Shared flats above and beneath businesses will also be included
Flats above and beneath business premises are thought to pose a greater fire safety risk, but currently are only licensable if the whole property comprises three or more storeys.
Reducing the height threshold to two or more storeys will also bring more HMOs in mixed-use properties, irrespective of the number of occupants, under mandatory licensing.
But flats in residential blocks will remain exempt
The government believes that flats in residential blocks are already sufficiently protected against misuse by the terms of the long leases upon which they are typically owned, which often prohibit allowing the occupants to cause a nuisance to other residents in the block.
Section 257 – ‘poorly converted’ blocks of flats
Section 257 of the Housing Act 2004 introduces a special category of HMO. It describes a property or part of a property that has been converted into a block of self-contained flats, but:
- The conversion work did not (and still does not) comply with appropriate building standards; and
- More than one third of the flats are rented rather than owner-occupied
The government argues that poor conditions in such properties could be tackled by introducing mandatory licensing.

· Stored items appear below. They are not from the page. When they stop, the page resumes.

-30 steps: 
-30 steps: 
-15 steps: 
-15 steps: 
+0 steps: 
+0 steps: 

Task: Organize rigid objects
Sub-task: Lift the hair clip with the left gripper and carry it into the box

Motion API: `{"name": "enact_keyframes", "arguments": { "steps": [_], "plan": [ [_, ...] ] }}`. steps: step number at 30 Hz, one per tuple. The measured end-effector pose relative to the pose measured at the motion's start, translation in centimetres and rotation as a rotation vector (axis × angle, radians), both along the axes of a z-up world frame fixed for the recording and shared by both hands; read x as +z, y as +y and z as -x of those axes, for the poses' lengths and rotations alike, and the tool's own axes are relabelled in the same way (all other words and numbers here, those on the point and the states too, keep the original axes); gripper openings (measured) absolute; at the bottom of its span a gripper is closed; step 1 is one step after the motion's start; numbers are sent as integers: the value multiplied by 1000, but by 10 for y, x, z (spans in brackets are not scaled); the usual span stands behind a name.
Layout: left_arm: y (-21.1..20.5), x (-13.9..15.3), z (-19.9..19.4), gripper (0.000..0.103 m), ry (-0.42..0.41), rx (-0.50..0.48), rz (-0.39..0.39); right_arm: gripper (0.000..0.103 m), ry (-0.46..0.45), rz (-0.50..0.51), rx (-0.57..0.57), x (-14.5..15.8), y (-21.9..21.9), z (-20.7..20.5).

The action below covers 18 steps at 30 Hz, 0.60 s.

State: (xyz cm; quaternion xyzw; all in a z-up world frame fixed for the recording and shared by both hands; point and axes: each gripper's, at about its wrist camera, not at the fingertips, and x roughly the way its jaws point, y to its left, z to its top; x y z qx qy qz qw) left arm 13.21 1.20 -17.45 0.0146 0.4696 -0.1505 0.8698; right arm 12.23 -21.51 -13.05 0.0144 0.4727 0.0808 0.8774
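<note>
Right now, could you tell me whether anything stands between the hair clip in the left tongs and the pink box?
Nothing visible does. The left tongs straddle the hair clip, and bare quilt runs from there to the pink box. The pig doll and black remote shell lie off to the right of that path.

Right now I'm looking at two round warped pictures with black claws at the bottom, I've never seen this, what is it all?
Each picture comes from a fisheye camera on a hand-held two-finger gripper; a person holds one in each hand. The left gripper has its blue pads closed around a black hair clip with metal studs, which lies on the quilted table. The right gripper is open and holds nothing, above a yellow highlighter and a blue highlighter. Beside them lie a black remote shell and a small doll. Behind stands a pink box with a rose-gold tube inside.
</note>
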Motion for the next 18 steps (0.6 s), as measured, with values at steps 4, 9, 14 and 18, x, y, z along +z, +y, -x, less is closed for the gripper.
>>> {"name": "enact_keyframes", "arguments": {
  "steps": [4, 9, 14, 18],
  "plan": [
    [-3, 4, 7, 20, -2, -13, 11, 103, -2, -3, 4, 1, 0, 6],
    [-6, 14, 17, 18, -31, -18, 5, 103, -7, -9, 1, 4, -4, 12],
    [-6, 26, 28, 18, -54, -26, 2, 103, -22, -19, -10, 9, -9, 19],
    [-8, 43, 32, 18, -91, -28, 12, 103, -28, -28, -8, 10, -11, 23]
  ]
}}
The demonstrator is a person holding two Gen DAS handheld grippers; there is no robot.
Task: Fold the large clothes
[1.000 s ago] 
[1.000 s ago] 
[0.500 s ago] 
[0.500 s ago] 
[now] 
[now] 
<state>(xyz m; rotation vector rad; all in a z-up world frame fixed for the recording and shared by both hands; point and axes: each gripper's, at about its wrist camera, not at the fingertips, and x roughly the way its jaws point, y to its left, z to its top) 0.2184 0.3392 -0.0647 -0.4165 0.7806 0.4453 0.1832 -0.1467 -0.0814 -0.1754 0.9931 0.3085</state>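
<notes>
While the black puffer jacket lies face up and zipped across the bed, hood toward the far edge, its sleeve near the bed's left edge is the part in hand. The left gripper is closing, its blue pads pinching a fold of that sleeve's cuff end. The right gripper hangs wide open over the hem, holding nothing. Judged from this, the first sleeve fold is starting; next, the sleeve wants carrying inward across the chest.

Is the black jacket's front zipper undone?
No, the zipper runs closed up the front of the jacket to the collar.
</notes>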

National minimum room size
Most local authorities set their own room size standards; however, a recent ruling by the Upper Tribunal (Lands Chamber) in Clark v Manchester City Council held that such standards are not legally binding.
In order to prevent appeals against local authority rulings that the government claims will waste local authority and tribunal resources, the government has proposed introducing a statutory minimum room size. This is likely to be 6.5m2 (70 ft2), as per the space standard as set out section 326 of the Housing Act 1985.
Revoking the exemption for HMOs let to family members
Under The Selective Licensing of Houses (Specified Exemptions) (England) Order 2006, HMOs are exempt from mandatory licensing if the tenants are related to the landlord. The government believes that this exemption has been abused and proposes its removal.
Streamlining the applications and renewals process
The government has invited comments on whether or not all of the information currently required for an HMO license application is necessary, whether it is exhaustive, and whether it could be given in a simpler way.
It also proposes that information be given only once by landlords who are submitting multiple applications within a short period. This could potentially streamline the application process for landlords who own large numbers of HMO properties in the same local authority area.
How to respond to the consultation
The consultation is open to individuals and organisations in England, where the new rules will apply if passed.
Individuals who wish to respond to the consultation should first read the technical discussion document, extending mandatory licensing of Houses in Multiple Occupation (HMOs) and related reforms, on the GOV.UK website.
They can then respond using the online form, which can be found here
Respondents have until 18 December 2015 to submit their comments.